The Wilbarger County Commissioners instituted a new Hotel Occupancy Tax as part of Monday’s commission meeting. It was the first meeting for new commissioners Billy Taylor and Scott Inglish, who both stated during their campaigns last year that they would vote for the tax to be instituted if elected.
The vote to enact the tax was unanimous, on a motion from Commissioner Josh Patterson. The tax, at 2 percent on hotel rooms, will go to fund tourism activity in the county. Judge Greg Tyra said the commission will decide at a later date how the money will be disbursed, but the tax is in effect immediately. With state and a City of vernon hotel tax already in place, the new tax on local hotel rooms in vernon will be 15 percent — and that irked local hotel owners.
Judge Tyra said that the hotel occupancy tax was “paid by tourists, for tourism.”
An effort to approve the tax, which was authorized by SB 2137 in the Texas legislature two years ago, had been tabled last year after opposition by former commissioner John Wright, who was defeated by Taylor in the election. Wright was in attendance at Monday’s commission meeting and voiced his continued opposition to the tax.
Wright was one of five members of the public that spoke against the tax.

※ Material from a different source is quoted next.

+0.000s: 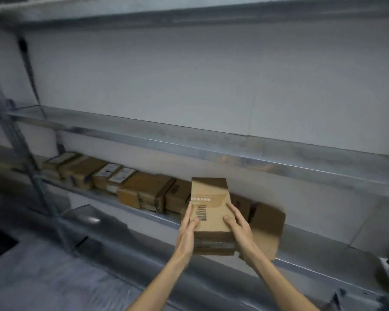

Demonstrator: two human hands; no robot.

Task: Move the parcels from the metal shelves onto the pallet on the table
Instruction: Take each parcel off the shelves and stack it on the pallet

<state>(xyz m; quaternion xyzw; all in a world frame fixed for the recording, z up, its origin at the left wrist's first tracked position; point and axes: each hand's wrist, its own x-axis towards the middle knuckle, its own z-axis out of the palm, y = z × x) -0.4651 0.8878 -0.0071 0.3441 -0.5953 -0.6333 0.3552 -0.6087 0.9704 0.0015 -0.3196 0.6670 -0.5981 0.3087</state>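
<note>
- Gripping the box from both sides: left hand along its left side with the thumb laid over the top face beside the barcode, right hand along its right side with the thumb on top as well.
- Held lengthwise and tilted, near end lower, across the front edge of the lower shelf, towards that shelf's right half; cannot tell whether its far end rests on anything.
- Printed with pale lettering and a darker brown band on the top face.
- Just right of the box and touching the right hand's far side: an open carton, flap hanging over the shelf's front edge.
- Behind and to the left, lined up along the shelf towards its left end: a row of brown parcels, several with white labels.
- Above these, an upper shelf of bare metal.
- At the left end of both shelves, a slanted metal post.
- Blurred at the right edge, part of another brown parcel.
</note>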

Joe Rogers, owner of Vernon’s Holiday Inn Express and Hampton Inn, said that there was competition between Vernon and Childress for hotel guests, and that adding 2 percent to the cost, would mean the local hotels would lose occupancy.
“If they can save a few bucks staying in Childress, they’ll stay in Childress. I wish you wouldn’t do it,” Rogers told the commission.
Joanie Rogers also spoke against the tax: “Business is down since the pandemic, expense are up.”
She said that while she supported bringing tourism events to Vernon, the events need to eventually be self-supporting, the additional tax money would just go to further the events dependency upon tax money.
Gary Branin, who serves on the city’s tourism board and is manager of the Holiday Inn Express and Hampton Inn, said that the timing is bad, as all of the local hotels were suffering from the pandemic.
Branin said enacting the tax was “making a hard situation even more hard.”
Former state representative Rick Hardcastle, the managing consultant of the Vernon Business Development Corporation spoke in favor of enacting the tax.
Hardcastle said the city had lost events each year for the past 4 years because they could not compete in enticing events. He said most of those events put “heads in beds.”
“Yes, it is another tax, but it is paid by the traveling public,” Hardcastle said.
Vernon City Manager Marty Mangum also spoke, saying he would like to see the city and county pool their hotel tax funds and cooperate in the disbursement.
“The city’s main concern is that we work together to maximize the benefits,” Mangum said.
A couple of others also spoke.
Commissioner Josh Patterson then addressed the crowd: “No doubt there are going to be negative effects, but I think the positive outweighs the negative.”
He then made a motion to approve the tax and it was unanimously approved.